Let's start with the Jackson Transformation formula ; see Gasper's book Basic Hypergeometric Series (Section 1.5) if you want to know how to prove this identity. I use the compact q-Pochhammer symbol $(a)_{n} = (a;q)_{n}$.

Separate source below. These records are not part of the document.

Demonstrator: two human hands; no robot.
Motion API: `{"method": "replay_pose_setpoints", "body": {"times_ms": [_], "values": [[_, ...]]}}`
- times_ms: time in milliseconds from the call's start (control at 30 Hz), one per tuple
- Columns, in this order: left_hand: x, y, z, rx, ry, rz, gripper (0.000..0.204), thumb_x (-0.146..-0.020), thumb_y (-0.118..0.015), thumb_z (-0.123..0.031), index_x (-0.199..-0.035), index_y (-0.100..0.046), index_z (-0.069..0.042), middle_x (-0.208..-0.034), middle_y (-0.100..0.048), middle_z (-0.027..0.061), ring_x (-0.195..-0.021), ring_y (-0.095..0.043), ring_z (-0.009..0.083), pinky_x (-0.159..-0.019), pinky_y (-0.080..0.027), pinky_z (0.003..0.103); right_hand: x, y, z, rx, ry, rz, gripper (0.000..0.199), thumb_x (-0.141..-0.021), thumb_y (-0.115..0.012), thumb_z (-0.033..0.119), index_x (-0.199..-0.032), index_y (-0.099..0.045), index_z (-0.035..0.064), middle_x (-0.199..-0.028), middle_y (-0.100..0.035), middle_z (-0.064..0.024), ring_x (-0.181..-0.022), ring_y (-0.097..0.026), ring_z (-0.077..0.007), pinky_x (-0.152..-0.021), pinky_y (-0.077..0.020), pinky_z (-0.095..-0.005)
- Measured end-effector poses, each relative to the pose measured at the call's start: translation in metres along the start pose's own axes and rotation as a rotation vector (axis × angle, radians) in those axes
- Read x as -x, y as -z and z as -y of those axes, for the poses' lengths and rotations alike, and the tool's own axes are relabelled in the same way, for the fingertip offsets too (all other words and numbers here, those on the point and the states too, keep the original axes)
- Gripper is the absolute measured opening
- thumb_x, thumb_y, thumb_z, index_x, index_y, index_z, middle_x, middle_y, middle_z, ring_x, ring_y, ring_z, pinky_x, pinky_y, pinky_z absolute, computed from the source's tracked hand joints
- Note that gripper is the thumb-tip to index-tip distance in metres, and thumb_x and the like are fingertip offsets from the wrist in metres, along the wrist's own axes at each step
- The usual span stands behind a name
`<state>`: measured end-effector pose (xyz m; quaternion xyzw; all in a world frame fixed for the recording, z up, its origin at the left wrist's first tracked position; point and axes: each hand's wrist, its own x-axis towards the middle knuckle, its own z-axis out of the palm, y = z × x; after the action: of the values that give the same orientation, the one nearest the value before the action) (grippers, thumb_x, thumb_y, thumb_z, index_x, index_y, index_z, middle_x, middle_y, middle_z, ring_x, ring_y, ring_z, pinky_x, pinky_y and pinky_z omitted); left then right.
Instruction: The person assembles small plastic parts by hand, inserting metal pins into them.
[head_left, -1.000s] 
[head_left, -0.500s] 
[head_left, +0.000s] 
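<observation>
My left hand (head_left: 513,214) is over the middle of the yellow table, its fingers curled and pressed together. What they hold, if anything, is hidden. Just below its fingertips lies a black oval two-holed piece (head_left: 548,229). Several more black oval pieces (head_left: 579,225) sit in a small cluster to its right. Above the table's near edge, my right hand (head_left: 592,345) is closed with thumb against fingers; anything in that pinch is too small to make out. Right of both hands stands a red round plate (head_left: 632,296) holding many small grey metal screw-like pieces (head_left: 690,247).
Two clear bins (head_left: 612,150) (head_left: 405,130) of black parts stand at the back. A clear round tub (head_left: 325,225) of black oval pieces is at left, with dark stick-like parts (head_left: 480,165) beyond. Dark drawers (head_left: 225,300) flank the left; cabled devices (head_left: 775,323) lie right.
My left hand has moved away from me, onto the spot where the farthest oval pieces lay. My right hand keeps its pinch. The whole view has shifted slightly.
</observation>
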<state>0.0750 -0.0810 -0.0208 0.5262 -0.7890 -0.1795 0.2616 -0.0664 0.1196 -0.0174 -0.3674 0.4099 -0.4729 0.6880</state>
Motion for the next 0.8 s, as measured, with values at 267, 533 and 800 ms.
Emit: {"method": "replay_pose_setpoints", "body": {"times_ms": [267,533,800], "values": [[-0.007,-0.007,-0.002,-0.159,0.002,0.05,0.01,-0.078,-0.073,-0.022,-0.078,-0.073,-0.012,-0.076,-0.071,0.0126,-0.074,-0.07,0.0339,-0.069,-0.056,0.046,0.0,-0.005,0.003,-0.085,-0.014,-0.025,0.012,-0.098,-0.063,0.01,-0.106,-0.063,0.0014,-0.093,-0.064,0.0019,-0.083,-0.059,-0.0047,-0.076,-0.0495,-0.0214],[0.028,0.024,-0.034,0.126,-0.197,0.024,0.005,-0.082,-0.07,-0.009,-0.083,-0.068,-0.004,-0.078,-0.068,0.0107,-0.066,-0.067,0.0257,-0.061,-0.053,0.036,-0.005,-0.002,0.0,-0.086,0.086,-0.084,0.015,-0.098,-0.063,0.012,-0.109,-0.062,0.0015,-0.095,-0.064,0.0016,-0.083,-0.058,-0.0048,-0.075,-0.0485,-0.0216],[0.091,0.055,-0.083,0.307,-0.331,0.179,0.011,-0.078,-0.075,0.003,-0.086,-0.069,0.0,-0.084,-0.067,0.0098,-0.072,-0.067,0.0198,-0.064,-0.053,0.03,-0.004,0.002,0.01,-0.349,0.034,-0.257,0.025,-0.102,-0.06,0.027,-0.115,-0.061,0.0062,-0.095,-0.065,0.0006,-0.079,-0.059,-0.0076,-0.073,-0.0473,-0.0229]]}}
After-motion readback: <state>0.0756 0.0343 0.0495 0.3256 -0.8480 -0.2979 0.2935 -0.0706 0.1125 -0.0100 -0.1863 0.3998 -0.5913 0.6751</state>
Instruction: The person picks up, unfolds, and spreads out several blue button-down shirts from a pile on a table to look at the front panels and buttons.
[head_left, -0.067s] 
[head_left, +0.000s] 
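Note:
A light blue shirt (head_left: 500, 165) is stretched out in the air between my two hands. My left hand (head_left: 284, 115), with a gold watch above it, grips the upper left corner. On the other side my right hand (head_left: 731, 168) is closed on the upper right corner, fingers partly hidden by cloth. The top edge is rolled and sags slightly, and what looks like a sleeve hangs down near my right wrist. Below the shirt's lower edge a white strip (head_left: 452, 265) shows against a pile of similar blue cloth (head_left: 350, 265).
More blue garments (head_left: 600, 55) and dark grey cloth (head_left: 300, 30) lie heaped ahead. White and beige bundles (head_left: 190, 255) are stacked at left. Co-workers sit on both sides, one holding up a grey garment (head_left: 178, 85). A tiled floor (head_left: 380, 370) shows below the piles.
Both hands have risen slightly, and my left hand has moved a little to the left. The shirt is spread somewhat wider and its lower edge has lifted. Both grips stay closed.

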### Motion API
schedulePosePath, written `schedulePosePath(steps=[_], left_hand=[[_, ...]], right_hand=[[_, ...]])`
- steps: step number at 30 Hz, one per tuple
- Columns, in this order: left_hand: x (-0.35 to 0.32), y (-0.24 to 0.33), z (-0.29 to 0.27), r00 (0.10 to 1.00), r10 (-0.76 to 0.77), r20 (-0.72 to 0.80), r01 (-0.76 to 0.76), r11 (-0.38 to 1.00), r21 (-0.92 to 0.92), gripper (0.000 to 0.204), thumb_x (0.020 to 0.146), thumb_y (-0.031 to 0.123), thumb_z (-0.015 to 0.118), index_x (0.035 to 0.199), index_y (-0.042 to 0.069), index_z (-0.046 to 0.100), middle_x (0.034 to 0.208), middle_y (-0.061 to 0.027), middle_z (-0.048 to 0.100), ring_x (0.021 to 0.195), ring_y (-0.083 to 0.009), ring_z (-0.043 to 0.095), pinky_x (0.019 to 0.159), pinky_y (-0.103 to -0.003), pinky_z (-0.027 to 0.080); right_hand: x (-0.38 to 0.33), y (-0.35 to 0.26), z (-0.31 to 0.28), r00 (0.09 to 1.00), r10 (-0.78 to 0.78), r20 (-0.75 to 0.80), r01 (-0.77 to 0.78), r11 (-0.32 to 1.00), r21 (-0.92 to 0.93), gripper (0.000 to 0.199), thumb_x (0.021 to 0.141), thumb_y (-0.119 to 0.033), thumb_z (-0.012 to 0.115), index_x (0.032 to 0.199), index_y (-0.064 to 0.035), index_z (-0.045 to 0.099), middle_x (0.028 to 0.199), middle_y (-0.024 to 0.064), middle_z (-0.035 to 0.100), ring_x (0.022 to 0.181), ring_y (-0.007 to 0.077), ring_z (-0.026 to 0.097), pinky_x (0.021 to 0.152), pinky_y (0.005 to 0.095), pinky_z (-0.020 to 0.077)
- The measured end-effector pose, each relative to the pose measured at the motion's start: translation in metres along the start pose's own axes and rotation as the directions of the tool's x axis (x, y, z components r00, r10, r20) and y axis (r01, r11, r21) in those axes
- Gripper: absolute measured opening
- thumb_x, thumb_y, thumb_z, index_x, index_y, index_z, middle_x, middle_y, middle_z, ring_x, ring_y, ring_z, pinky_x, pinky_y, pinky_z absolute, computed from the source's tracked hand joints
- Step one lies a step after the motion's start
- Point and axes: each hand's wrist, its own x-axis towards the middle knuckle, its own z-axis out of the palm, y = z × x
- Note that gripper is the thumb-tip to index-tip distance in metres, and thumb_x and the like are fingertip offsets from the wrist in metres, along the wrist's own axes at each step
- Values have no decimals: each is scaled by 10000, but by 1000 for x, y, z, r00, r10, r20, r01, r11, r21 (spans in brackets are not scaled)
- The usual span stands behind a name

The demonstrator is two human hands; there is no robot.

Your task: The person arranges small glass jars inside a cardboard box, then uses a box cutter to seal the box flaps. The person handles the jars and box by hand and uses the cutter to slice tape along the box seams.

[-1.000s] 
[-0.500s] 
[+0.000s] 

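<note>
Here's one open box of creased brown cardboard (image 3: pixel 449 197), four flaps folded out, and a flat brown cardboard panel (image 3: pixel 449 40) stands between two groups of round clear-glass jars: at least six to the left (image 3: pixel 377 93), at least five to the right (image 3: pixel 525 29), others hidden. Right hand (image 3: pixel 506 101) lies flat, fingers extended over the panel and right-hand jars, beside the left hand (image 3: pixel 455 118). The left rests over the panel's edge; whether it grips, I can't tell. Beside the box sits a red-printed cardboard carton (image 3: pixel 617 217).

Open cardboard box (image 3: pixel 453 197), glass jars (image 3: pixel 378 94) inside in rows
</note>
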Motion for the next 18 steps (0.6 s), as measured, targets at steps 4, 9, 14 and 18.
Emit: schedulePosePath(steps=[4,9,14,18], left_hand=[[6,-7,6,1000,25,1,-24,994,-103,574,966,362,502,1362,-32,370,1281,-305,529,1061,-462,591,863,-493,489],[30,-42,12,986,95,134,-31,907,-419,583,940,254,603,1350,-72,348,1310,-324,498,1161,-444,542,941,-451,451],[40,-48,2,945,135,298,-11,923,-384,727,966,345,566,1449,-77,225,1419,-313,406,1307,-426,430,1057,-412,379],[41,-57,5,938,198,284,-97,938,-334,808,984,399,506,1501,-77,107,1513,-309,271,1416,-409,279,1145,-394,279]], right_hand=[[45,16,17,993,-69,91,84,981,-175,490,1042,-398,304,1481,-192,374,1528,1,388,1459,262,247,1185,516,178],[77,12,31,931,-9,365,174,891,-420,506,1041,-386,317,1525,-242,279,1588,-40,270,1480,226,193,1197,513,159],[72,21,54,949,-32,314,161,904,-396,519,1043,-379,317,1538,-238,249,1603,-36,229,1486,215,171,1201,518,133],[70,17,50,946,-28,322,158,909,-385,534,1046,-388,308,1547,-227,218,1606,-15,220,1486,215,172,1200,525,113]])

Jackson Transformation Formula $$\sum_{n=0}^{\infty}\frac{(a)_{n}(b)_{n}}{(c)_{n}(q)_{n}}z^{n} = \frac{(az)_{\infty}}{(z)_{\infty}}\sum_{n=0}^{\infty}\frac{(a)_{n}(c/b)_{n}(-bz)^{n}}{(q)_{n}(c)_{n}(az)_{n}}q^{\binom{n}{2}}$$

Using this formula and the transformation $z \leftarrow -\frac{q}{b}$ and $c \leftarrow \frac{aq}{b}$ :

\begin{align} \sum_{n=0}^{\infty} \frac{(a)_{n}(aq/b^{2})_{n}}{(q)_{n}(aq/b)_{n}(-aq/b)_{n}}q^{\binom{n+1}{2}} & = \frac{(-q/b)_{\infty}}{(-aq/b)_{\infty}}\sum_{n=0}^{\infty}\frac{(a)_{n}(b)_{n}}{(q)_{n}(aq/b)_{n}}\left(-\frac{q}{b}\right)^{n}\\ & = \frac{(-q/b)_{\infty}}{(-aq/b)_{\infty}}\frac{(-q)_{\infty}(aq^{2}/b^{2};q^{2})_{\infty}(aq;q^{2})_{\infty}}{(-q/b)_{\infty}(aq/b)_{\infty}} \end{align} using q-Kummer's identity (see Appendix II of 1). $$\sum_{n=0}^{\infty}\frac{(a)_{n}(aq/b^{2})_{n}}{(q)_{n}(a^{2}q^{2}/b^{2};q^{2})_{n}}q^{\binom{n+1}{2}} = \frac{(-q)_{\infty}(aq;q^{2})_{\infty}(aq^{2}/b^{2};q^{2})_{\infty}}{(a^{2}q^{2}/b^{2};q^{2})_{\infty}}$$ and, with the transformation $\frac{aq}{b^{2}} \leftarrow b$, one obtains a q-Gauss identity : $$\sum_{n=0}^{\infty}\frac{(a)_{n}(b)_{n}}{(q)_{n}(abq;q^{2})_{n}}q^{\binom{n+1}{2}}=\frac{(-q)_{\infty}(aq;q^{2})_{\infty}(bq;q^{2})_{\infty}}{(abq;q^{2})_{\infty}}$$ Finally, with $b \rightarrow 0$, one gets Lebesgue's identity $$\sum_{n=0}^{\infty}\frac{(a)_{n}}{(q)_{n}}q^{\binom{n+1}{2}} = (-q)_{\infty}(aq;q^{2})_{\infty}$$

Combinatorial Proof

For a combinatorial interpretation of this identity in terms of partitions, see Tak's survey about Partition bijections (Section 4.1)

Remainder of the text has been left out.